Pro-inflammatory cytokines, particularly IL-1β and TNF-α, are potent inducers of MMP expression in stromal fibroblasts [96,97]. These cytokines activate transcription factors, including activator protein-1 (AP-1) and nuclear factor-kappa B (NF-κB), which bind to promoter regions of MMP genes enhance transcription. The signaling cascades initiated by these cytokines engage mitogen-activated protein kinase (MAPK) pathways, which further amplify MMP expression through sustained transcriptional activation. IL-17, for instance, is increasingly recognized as a critical inflammatory mediator in chronic skin diseases such as psoriasis, and potently induces fibroblast MMP production, contributing to the persistent ECM remodeling characteristic of these conditions [98].
Beyond canonical role in ECM degradation, MMPs perform numerous regulatory functions that influence inflammatory processes. MMPs act as key modulators of the cytokine and chemokine network through selective proteolytic processing [99,100]. This process can either activate pro-forms of inflammatory mediators or inactivate them through strategic proteolytic truncation. Furthermore, MMPs liberate matrix-sequestered growth factors, including transforming growth factor-β (TGF-β) and vascular endothelial growth factor (VEGF), from their ECM reservoirs, making them bioavailable to surrounding cells and enabling context-dependent cellular responses [101]. This multifaceted activity positions MMPs as central regulators of both tissue remodeling and immune cell behavior during inflammatory responses.

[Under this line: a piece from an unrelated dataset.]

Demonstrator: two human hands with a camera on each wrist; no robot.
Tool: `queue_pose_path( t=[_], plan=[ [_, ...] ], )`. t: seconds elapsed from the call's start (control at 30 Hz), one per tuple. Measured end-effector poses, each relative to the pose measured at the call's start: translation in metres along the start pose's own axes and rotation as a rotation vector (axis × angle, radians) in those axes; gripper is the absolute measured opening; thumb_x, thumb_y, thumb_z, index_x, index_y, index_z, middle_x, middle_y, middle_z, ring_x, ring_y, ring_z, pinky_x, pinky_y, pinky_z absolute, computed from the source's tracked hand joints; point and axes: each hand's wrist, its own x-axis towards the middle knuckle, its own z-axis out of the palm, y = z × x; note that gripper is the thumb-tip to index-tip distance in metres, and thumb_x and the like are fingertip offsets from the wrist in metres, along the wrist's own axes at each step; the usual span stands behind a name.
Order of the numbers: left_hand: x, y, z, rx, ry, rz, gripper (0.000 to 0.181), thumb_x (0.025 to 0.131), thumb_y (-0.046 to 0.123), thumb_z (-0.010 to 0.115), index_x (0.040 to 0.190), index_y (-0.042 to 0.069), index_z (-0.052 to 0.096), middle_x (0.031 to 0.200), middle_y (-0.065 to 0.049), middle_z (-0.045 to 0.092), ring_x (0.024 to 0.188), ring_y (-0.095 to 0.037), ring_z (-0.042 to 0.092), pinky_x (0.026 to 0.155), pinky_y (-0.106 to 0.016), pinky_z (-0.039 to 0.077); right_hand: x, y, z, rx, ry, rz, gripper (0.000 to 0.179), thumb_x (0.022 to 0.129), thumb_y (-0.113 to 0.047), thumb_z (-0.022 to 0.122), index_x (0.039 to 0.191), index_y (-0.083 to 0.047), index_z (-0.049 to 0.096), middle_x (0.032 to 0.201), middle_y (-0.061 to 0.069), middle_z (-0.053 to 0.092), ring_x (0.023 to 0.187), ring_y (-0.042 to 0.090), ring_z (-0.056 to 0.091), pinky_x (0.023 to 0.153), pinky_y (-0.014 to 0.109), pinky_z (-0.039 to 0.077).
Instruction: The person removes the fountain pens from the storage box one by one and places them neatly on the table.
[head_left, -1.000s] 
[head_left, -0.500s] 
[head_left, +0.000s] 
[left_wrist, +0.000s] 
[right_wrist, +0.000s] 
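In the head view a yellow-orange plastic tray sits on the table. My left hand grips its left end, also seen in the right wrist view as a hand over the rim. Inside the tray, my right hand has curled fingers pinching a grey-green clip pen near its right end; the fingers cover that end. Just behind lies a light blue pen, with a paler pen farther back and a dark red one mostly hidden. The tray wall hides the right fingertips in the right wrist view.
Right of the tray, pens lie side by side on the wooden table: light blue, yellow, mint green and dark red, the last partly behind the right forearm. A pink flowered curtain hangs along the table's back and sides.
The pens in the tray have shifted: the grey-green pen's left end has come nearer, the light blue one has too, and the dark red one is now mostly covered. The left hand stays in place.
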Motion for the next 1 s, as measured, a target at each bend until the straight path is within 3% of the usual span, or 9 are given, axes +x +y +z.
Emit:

During acute inflammation, increased MMP production by inflammatory cytokines facilitates immune cell migration by degrading ECM physical barriers [91,102]. This proteolytic remodeling creates permissive pathways that enable neutrophils, monocytes, and lymphocytes to efficiently navigate through tissue matrices to reach sites of infection or injury. The selective degradation of basement membrane components, particularly type IV collagen, laminin, and fibronectin, by specific MMPs (including MMP-2 and MMP-9) is critical for immune cell extravasation from the vasculature into inflamed tissues [103]. However, this proteolytic activity represents a double-edged sword in inflammatory responses. While controlled MMP activity supports beneficial immune surveillance and pathogen clearance, excessive or prolonged MMP activation can inflict substantial collateral tissue damage, degrade structural ECM components and disrupt tissue architecture. In chronic inflammation, persistent alterations in the MMP/TIMP balance contribute to pathological tissue remodeling [104,105]. Chronic overexpression of MMPs can lead to excessive ECM degradation, as observed in chronic wounds and some inflammatory diseases [106,107]. Conversely, chronically elevated TIMP levels or suppressed MMP expression contributes to fibrosis, as seen in systemic sclerosis and hypertrophic scarring.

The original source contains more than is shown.